When Russian oligarch Roman Abramovich was acquiring football club Chelsea in 2003, it was obvious that he would need to spend quite a lot to extricate the club from the financial crisis. Five years have passed, but the team still experiences problems. Chelsea remains an unprofitable club that loses nearly $200 million every year. Chances for improvement are tiny for at least two years.
The financial report, which the club published last week, says that Chelsea still exists owing to Mr. Abramovich’s personal investments. The billionaire has invested over 578 million pounds ($1.15 billion) in the team so far. A big part of this money ($275 million) was spent to purchase the club, although the amount still remains impressive.
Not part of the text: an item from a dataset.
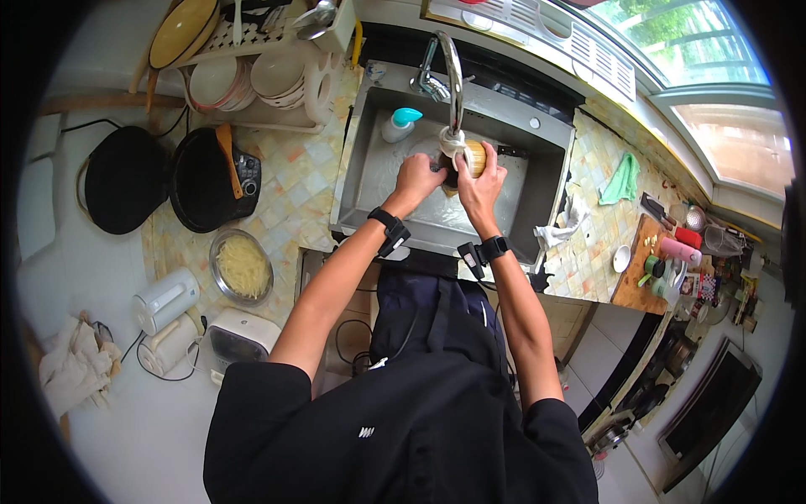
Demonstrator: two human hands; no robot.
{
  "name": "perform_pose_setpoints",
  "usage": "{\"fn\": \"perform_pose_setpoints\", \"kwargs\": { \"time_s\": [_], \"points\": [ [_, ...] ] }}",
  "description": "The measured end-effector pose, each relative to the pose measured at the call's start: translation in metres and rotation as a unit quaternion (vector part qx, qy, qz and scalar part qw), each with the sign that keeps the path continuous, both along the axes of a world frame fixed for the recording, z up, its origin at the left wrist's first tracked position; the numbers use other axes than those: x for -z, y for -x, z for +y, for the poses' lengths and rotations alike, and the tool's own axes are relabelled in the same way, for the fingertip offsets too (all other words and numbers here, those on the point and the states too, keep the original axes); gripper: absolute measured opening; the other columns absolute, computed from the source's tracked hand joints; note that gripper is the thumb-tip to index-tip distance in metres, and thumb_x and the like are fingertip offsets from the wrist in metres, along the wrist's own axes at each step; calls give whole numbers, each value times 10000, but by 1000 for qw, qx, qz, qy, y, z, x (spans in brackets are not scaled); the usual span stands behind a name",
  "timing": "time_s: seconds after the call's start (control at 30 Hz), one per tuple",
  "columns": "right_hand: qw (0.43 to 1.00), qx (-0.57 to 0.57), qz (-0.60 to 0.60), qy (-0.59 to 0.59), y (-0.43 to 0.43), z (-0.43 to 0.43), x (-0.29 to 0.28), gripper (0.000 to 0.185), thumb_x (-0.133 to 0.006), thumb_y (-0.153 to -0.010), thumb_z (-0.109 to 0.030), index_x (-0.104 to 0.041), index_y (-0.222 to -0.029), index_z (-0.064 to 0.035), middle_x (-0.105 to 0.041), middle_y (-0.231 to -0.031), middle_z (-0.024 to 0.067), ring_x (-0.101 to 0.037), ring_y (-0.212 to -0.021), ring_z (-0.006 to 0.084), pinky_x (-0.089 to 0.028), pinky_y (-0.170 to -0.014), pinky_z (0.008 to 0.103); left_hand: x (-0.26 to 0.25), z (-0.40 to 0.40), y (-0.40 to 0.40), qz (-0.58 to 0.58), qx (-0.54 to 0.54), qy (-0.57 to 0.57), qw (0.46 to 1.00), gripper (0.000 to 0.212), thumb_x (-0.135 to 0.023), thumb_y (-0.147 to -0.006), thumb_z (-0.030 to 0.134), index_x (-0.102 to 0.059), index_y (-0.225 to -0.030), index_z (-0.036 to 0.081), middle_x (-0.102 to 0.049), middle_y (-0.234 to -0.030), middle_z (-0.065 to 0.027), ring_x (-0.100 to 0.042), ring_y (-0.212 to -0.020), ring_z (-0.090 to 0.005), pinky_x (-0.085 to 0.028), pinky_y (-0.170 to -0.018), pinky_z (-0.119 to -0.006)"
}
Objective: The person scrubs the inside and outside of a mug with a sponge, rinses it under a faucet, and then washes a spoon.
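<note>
Both my hands work low over the steel sink [403,208], under the chrome faucet [454,82]. My right hand [480,189] grips a round yellow-brown object [476,159], perhaps a wooden or bamboo vessel. Its dark side turns toward my left hand, and a pale cloth wrapped on the faucet spout [453,143] hides part of it. My left hand [418,179] is closed on a small dark scouring pad [435,167] against that dark side. A bottle with a turquoise top [399,125] stands in the sink, behind my left hand.
Left of the sink are a bowl of pale shreds [242,266], an open electric griddle [208,176] with a wooden spatula, and a dish rack [264,116]. To the right lie a white cloth [565,220], a green cloth [620,179], a small white bowl [621,258] and a cutting board [639,277].
</note>
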State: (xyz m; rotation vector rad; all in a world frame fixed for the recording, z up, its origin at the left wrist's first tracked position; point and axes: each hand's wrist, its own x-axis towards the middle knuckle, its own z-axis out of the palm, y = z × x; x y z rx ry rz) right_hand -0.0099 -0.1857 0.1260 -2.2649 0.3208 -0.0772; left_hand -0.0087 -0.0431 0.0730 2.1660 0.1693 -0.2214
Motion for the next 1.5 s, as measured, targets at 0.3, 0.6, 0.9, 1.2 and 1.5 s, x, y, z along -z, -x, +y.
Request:
{"fn": "perform_pose_setpoints", "kwargs": {
  "time_s": [0.3,0.6,0.9,1.2,1.5],
  "points": [
    [1000,-9,22,-11,-1,24,9,645,-738,-788,-324,-525,-1357,-108,-596,-1103,264,-504,-1088,397,-427,-970,450,5,12,2,-50,-93,-66,992,289,-746,-796,294,-658,-839,23,-682,-719,-180,-662,-629,-370,-513,-542,-438],
    [1000,17,-17,-7,-11,31,20,623,-692,-793,-225,-495,-1377,-140,-559,-1072,255,-515,-1047,395,-444,-931,453,3,2,12,336,-203,406,826,268,-677,-876,306,-636,-777,61,-584,-635,-24,-428,-415,-105,-274,-370,-275],
    [999,34,33,-2,-3,35,17,668,-728,-794,-311,-487,-1394,-144,-555,-1088,268,-522,-1070,411,-445,-946,458,6,20,-14,-73,-53,-58,994,332,-717,-787,269,-680,-789,-61,-663,-785,-296,-662,-735,-461,-532,-640,-522],
    [1000,4,-2,15,-12,31,21,629,-690,-811,-282,-492,-1389,-133,-571,-1081,270,-526,-1059,412,-445,-939,460,23,-8,9,60,-212,194,956,262,-647,-842,196,-668,-767,-54,-669,-691,-220,-693,-655,-351,-499,-544,-451],
    [1000,6,-8,9,-14,30,28,690,-663,-757,-206,-472,-1414,-122,-564,-1091,265,-524,-1044,391,-443,-948,458,25,-3,5,53,-215,166,961,333,-692,-810,286,-674,-746,-40,-674,-697,-227,-683,-647,-396,-519,-580,-481]
  ]
}}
Season 2004-2005 became the most expensive one for Abramovich, when the London-based club acquired quite a number of footballers on the world transfer market. As a result, the spending was evaluated at $248 million.
The transfer campaign of the next season was pricy too: Abramovich had to pay about $168 for newcomers. The last season was the “cheapest” for Chelsea: $23 million.
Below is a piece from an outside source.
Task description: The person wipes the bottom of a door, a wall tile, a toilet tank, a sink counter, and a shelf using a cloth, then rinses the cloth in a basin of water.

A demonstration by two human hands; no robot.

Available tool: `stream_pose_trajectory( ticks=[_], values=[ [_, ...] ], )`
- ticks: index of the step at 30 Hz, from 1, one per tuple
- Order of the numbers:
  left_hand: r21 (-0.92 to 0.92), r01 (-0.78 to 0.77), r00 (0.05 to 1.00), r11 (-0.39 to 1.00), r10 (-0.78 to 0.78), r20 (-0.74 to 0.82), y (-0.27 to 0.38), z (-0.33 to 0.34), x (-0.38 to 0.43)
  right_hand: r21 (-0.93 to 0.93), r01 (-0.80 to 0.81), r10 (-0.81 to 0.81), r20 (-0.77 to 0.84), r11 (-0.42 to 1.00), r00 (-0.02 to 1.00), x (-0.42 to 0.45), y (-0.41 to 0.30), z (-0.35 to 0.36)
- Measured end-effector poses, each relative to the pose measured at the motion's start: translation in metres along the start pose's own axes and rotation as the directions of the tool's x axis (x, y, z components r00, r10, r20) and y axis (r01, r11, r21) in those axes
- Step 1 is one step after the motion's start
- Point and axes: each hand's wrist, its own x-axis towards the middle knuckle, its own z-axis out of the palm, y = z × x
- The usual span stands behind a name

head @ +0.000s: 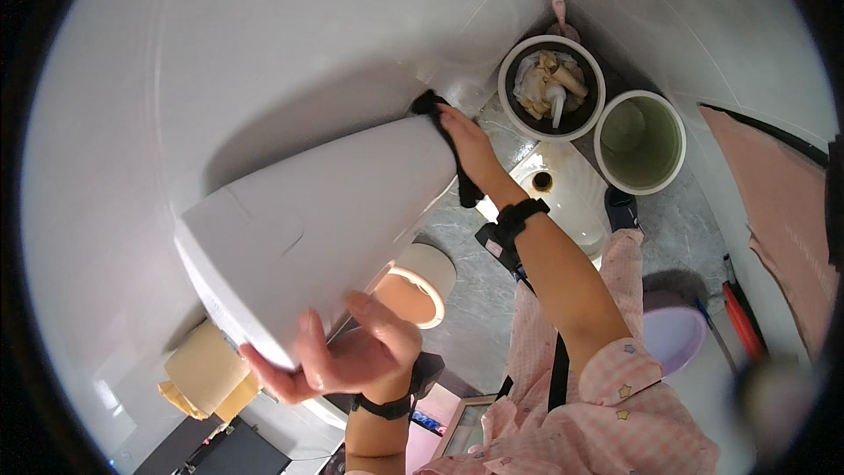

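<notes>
A white box-shaped unit [323, 191], apparently fixed to the wall, spans the middle left, with thin dark marks on its face. My right hand [471, 145] presses a black cloth [469, 188] against its far end, and part of the cloth pokes out past my fingertips. At the unit's near lower corner is my left hand [356, 356], fingers spread and looking wet. Those fingers overlap the corner in view; how firmly they touch is unclear. Both wrists wear black straps.
Below lies a squat toilet [560, 191], beside a waste bin [504, 89] of crumpled paper and a bucket of water [672, 175]. A pale bin [432, 260] stands under the unit. A roll of paper [208, 366] hangs left; a purple basin [672, 336] sits right.
</notes>
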Motion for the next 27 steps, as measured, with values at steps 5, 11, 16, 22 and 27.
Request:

It is worthy of note that U.S. businessmen Tom Hicks and George Gillett – the owners of Liverpool – assigned about $80 million for transfer deals after they had purchased the club. That was a considerable amount for the European market.
Chelsea acquired only full-fledged football stars with extremely high fees. In 2005-2006 Chelsea’s footballers earned $223 million, which became the key expense item for the club. Frank Lampard, John Terry, Michael Ballack and Didier Drogba cover about 55 percent of the club’s salary reserve.
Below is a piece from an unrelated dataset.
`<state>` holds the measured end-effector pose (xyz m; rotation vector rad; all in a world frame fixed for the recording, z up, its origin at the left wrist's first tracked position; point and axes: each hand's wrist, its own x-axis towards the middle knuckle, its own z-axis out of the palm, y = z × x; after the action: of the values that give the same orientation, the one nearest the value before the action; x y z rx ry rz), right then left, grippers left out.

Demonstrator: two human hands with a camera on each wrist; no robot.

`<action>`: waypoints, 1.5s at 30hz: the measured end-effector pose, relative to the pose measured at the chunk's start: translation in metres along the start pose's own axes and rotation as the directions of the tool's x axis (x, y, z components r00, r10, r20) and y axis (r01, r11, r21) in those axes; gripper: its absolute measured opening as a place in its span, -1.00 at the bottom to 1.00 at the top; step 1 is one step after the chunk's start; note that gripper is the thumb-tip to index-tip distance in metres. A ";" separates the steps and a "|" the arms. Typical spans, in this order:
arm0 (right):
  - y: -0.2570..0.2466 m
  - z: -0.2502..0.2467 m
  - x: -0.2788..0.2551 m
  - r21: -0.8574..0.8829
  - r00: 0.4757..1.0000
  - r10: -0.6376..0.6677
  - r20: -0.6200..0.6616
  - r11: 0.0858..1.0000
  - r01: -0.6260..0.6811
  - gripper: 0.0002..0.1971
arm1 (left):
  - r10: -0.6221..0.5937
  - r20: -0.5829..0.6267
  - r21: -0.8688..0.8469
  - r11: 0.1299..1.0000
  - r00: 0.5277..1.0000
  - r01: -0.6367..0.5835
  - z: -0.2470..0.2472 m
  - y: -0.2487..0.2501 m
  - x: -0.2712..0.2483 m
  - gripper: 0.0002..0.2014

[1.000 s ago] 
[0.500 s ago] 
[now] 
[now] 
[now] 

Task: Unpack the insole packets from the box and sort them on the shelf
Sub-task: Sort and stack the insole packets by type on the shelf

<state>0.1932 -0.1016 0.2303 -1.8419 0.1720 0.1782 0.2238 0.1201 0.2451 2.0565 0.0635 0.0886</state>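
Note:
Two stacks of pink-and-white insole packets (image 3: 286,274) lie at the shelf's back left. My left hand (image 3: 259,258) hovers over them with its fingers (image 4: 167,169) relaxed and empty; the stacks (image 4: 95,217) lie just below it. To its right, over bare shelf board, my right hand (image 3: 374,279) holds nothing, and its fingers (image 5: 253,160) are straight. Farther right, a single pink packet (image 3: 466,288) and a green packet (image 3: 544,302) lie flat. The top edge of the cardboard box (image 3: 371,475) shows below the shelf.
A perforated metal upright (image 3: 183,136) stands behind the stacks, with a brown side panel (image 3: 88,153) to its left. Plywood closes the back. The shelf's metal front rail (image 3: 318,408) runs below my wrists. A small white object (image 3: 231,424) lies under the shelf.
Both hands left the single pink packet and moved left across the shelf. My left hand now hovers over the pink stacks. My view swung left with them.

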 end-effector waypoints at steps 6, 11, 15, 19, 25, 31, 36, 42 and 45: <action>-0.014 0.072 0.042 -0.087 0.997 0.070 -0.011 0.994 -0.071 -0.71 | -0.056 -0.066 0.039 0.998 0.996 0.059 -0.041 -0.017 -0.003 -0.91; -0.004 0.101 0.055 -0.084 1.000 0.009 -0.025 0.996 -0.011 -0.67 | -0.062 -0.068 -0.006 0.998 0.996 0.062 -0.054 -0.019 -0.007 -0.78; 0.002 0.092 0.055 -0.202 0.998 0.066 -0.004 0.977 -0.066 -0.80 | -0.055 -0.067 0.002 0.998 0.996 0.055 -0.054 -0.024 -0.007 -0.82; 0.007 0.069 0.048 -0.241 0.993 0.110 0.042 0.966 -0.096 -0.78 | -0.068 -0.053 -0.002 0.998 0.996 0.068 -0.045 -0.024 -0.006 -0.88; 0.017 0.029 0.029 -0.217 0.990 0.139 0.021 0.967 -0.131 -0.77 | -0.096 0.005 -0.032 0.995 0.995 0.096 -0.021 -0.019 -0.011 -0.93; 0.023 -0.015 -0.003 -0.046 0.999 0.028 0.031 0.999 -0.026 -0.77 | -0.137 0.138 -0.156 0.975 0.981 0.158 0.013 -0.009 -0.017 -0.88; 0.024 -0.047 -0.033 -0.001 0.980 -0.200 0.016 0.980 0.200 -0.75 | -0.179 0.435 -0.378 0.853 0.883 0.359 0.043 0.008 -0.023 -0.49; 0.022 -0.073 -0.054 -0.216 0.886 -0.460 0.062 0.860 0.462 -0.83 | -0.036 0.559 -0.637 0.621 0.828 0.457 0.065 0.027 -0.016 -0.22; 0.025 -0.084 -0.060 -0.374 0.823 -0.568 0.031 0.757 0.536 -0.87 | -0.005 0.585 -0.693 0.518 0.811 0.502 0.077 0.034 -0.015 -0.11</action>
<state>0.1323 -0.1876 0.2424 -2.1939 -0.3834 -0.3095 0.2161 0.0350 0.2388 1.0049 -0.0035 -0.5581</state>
Britain’s another prominent football club – Manchester United – paid out $166 million to all of its players in 2005-2006. Abramovich’s Chelsea failed to win the Champion’s League and never made it in the finals of this prestigious European tournament.
Nevertheless, Bruce Buck, the chairman of Chelsea’s Board of Directors, said that Roman Abramovich invests in Chelsea solely due to his fondness for the club and does not count for the profit.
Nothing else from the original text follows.